La rinascita sportiva

Sul piano tecnico si puntava in alto: il direttivo del Club, con l'aiuto della Federazione di Scherma, ingaggiava uno dei più famosi maestri, l'ungherese Bela Balogh, che assumeva la direzione del circolo affiancato dal suo fortissimo allievo Mikla e consigliato dal vecchio, ma sempre lucido e valido, Colombetti. L'altissimo livello didattico e il carattere internazionale erano confermati dall'apporto delle migliori lame d'Europa, fior di maestri che forgiavano i nuovi campioni: oltre a Balogh, il maestro per antonomasia che insegnava con uguale bravura il fioretto, la spada e la sciabola, era ungherese anche il maestro Janos Kevey, chiamato a Torino, insieme a Dario Mangiarotti, dal presidente Masciotta negli anni Sessanta. Ancora, in anni più recenti, venne ingaggiato il maestro polacco Egon Franke (nella foto), che diresse il settore fioretto fino al 2005.

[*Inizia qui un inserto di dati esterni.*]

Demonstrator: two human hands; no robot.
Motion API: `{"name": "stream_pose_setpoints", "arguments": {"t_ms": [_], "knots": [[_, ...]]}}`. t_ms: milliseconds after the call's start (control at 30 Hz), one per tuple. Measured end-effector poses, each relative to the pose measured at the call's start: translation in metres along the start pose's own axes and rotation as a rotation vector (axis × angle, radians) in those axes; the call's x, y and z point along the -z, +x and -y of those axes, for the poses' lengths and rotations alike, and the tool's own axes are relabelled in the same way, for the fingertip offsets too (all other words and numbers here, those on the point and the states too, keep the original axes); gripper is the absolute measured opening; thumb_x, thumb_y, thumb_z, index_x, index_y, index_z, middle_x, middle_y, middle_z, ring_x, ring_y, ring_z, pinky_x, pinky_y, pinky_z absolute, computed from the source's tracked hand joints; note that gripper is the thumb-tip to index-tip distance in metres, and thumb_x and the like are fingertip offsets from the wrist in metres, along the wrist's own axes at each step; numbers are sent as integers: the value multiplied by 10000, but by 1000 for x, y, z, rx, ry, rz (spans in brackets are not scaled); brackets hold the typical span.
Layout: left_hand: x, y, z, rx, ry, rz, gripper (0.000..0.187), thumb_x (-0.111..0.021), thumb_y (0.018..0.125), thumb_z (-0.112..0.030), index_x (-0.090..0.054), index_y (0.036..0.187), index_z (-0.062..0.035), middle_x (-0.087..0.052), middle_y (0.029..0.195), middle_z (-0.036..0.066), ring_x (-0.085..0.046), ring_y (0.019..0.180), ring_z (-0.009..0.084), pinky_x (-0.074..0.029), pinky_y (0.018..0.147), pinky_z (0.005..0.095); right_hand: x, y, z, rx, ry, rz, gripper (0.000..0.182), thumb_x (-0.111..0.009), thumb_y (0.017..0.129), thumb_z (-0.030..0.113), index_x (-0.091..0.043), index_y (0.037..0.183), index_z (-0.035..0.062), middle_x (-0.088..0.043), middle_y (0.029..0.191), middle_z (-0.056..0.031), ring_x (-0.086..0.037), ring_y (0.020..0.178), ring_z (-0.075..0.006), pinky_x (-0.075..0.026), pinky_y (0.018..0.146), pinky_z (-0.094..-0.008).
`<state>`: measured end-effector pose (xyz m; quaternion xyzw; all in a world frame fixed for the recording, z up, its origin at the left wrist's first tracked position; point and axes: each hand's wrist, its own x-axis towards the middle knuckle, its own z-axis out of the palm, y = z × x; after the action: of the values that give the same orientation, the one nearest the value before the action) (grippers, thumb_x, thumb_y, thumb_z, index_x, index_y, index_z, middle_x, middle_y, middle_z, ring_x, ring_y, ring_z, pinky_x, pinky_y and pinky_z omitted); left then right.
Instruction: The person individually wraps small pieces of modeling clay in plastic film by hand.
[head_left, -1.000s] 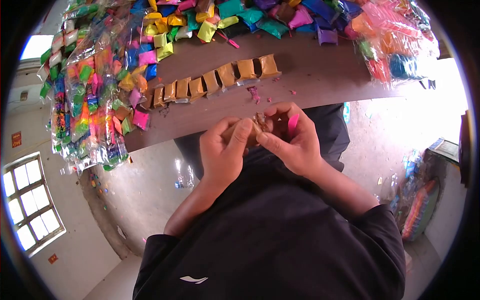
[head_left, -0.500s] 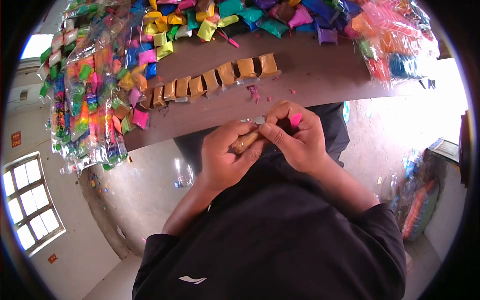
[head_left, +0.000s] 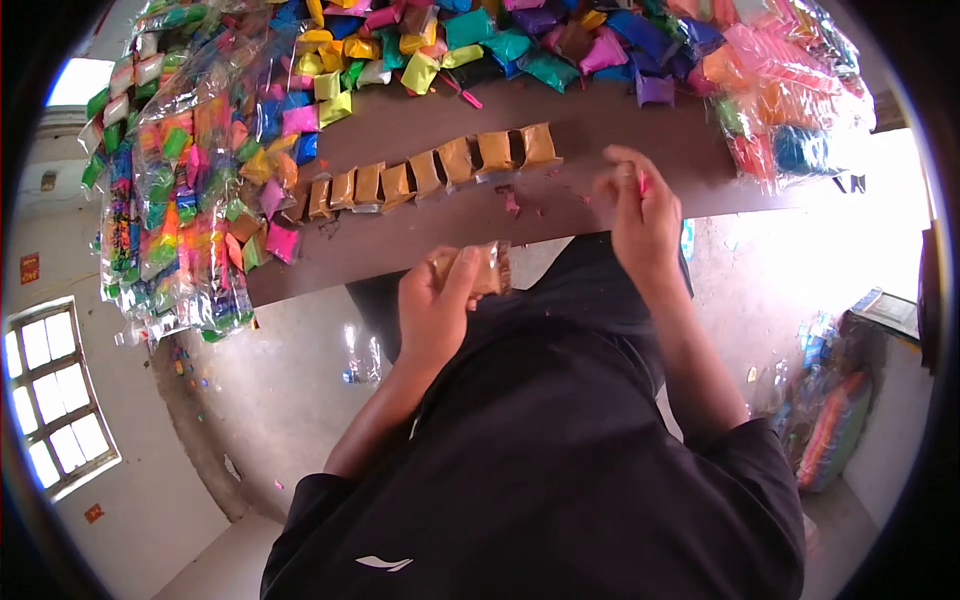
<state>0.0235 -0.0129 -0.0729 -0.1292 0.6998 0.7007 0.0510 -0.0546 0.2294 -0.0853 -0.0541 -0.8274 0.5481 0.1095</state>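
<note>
My left hand [head_left: 432, 305] grips a brown packet [head_left: 490, 272] in clear wrapping between thumb and fingers, just in front of the table edge. Its wrapper end sticks out on the right. My right hand [head_left: 645, 215] is raised over the table's front edge, apart from the packet and slightly smeared by motion. A small pink piece [head_left: 644, 184] shows among its curled fingers; most of it is hidden. Beyond my hands, a slanting row of similar brown packets [head_left: 425, 172] stands on the table.
Many coloured packets [head_left: 545, 70] cover the back of the brown table [head_left: 400, 232]. Clear bags of packets lie at the left [head_left: 205, 215] and right [head_left: 790, 95]. Pink crumbs [head_left: 511, 200] lie near the row. Plastic bottles [head_left: 362, 360] stand on the floor.
My hands have parted. The right one has lifted away up and right with the pink piece; the left one keeps the brown packet, now turned with its wrapper end showing.
</note>
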Motion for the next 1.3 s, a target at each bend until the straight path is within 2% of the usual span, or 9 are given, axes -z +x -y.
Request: {"name": "stream_pose_setpoints", "arguments": {"t_ms": [33, 167, 367, 533, 733, 800, 867, 967, 1300], "knots": [[7, -3, 3, 21, 71, -27, 304, -696, 1023, -275, -693, 982, 26, -686, 802, 25, -602, 688, 53, -487, 619, 226, 8, 12, -29, 292, -317, -44, 269, -537, 976, 8, -665, 1212, 1, -721, 1118, -225, -681, 1120, -342, -517, 985, -396], [33, -32, -11, 0, 290, 167, 244, -711, 988, -216, -694, 921, 18, -702, 805, 28, -616, 764, 60, -502, 668, 283, -7, -3, -63, 408, -883, 49, 408, -558, 881, 13, -641, 1268, -85, -509, 1481, -299, -359, 1474, -490, -234, 1264, -524], [14, -60, -64, -231, 23, 753, 201, -769, 955, -188, -689, 885, -16, -689, 792, 62, -629, 683, 121, -464, 603, 289, -99, -73, 28, 550, 74, 622, 647, -509, 778, -58, -524, 1423, -92, -463, 1550, -269, -404, 1484, -396, -332, 1225, -476], [40, -71, -19, 0, 4, 294, 234, -706, 1013, -208, -680, 905, -2, -658, 787, 8, -564, 720, 54, -450, 640, 261, -52, -43, -4, 482, -195, 256, 545, -524, 764, -140, -644, 1287, -45, -636, 1355, -211, -551, 1344, -398, -444, 1145, -434], [58, -82, -22, 53, 35, 389, 213, -712, 1004, -181, -645, 894, -11, -623, 842, 38, -559, 777, 82, -441, 687, 264, -103, -80, -1, 514, -402, 451, 628, -560, 794, -47, -531, 1421, -75, -382, 1599, -287, -232, 1546, -474, -140, 1264, -598], [55, -83, -22, -107, -26, 496, 190, -706, 1000, -157, -652, 889, -12, -644, 844, 48, -563, 772, 83, -435, 672, 262, -139, -89, 26, 732, -444, 518, 536, -570, 874, 0, -564, 1409, -31, -497, 1515, -269, -419, 1475, -426, -323, 1213, -554], [60, -87, -23, -137, -61, 412, 184, -684, 1003, -141, -651, 878, -11, -661, 836, 61, -571, 754, 88, -447, 659, 270, -159, -89, 48, -67, 620, 1260, 396, -560, 992, 79, -604, 1381, 23, -630, 1375, -201, -652, 1248, -316, -531, 1029, -424], [76, -82, -23, -205, 229, -151, 174, -626, 1017, -116, -631, 887, 0, -655, 797, 71, -612, 734, 82, -477, 662, 282, -139, -73, 29, -347, 836, 1150, 315, -535, 1066, 140, -633, 1353, 52, -691, 1234, -102, -712, 900, -182, -569, 766, -292], [32, -14, 31, -594, 363, -77, 430, -543, 1038, -303, -556, 1316, 25, -558, 1405, 202, -507, 1329, 396, -363, 1138, 496, -68, -76, 32, -336, 288, 765, 218, -627, 1059, 217, -683, 1138, 22, -629, 847, 25, -515, 670, -35, -401, 585, -219]]}}
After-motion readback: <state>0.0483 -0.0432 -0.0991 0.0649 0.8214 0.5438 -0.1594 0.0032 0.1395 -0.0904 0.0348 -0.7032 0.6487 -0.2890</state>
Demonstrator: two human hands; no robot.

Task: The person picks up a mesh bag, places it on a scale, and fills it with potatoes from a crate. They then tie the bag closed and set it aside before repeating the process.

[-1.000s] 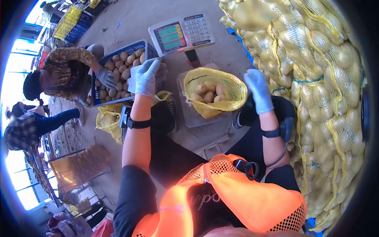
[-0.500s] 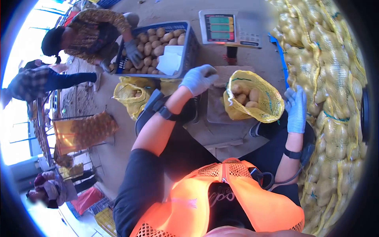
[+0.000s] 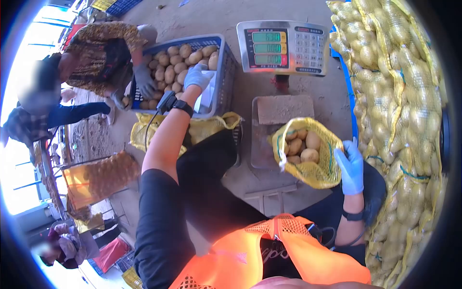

Fin dagli anni 50 si cominciavano a vedere gli effetti della riorganizzazione del circolo, finalizzata a formare nuove forze giovanili. Anche la Federazione, in quel periodo, avvertiva la necessità di favorire un ricambio generazionale all'altezza della tradizione e cercava di fare del Gran Premio di Società il momento di fusione di tutti i campionati nazionali e di crescita delle migliori nuove leve del paese. In questo contesto di accesa e vivace competizione tra le varie società del paese, il Club Scherma Torino si affermava conquistando 11 scudetti tricolori e altrettanti Trofei "Nedo Nadi": un record impareggiabile ed un vero e proprio dominio dal 1957 al 1968, interrotto solo nel '59 dallo scontro tra il presidente Masciotta e il maestro Balogh, culminato dall'allontanamento di quest'ultimo.


Le Olimpiadi di Roma

Finalmente, dopo il fallito tentativo del 1908, Roma riusciva ad ospitare le Olimpiadi. Le pedane olimpiche del Palazzo dei Congressi all'Eur divengono così il palcoscenico dei grandi della scherma mondiale e delle loro imprese. Per Giuseppe Delfino, il campione per eccellenza del Club di Torino, che ha ormai 39 anni ed è sulla breccia da un decennio, quella di Roma è l'ultima possibilità per conquistare la medaglia d'oro nella spada individuale, dopo essersi piazzato secondo alle spalle di Pavesi a Melbourne '56 e, proprio a Roma, sale sul gradino più alto del podio sia nella spada individuale sia nella spada a squadre.


Oltre un secolo di storia

Il Club Scherma Torino tra gli allori può contare 27 medaglie olimpiche, 43 mondiali, 50 ori conquistati nei Campionati Italiani a squadre e 35 nei Campionati Italiani individuali. Il palmares vanta ben 8 titoli olimpici e 22 mondiali. Sulle sue pedane hanno gareggiato atleti del calibro di Giuseppe Delfino, che ha svolto anche un ruolo di Presidenza, di Giorgio Anglesio e di Cesare Salvadori e si sono forgiati molti azzurri quali Nicola Granieri, Mario Ravagnan, Roberto Chiari, Arturo Montorsi, Mario Vecchione, Carlo Calzia e Francesco Rossi, per citarne alcuni. In campo femminile spiccano, tra gli altri, i nomi di Vannetta Masciotta, Consolata Collino e Laura Chiesa.

Il Club Scherma Torino è annoverato tra le “Società Storiche Sportive Italiane”. Il 22 giugno 1967, il Club è stato insignito della Stella d'Oro al Merito Sportivo del Coni e il 17 dicembre 2008 del Collare d'Oro al Merito Sportivo, massima onorificenza del CONI. Dal dicembre 2006 il Club è stato designato dalla F.I.S. “Centro Federale di fioretto per il Nord Italia”; inoltre, per la prima volta, gli è stata affidata l'organizzazione di una tappa della “Gara Nazionale Master delle sei armi”, che i vertici del Circolo torinese hanno deciso di dedicare al loro Vicepresidente scomparso da pochi anni, Cav. Mario Ravagnan. Il Club subalpino è presieduto, dal 2003 ad oggi , dall'azzurro di sciabola Mario Vecchione, suo 15° presidente. Il Club Scherma Torino dedica la massima attenzione ai piccoli e giovani schermitori che dal 2003 ad oggi hanno calcato le pedane del Club in oltre 3.500 e nel vivaio sono cresciuti atleti che hanno rivestito la maglia azzurra rendendo onore alla Federazione, al nostro paese ed alla Città.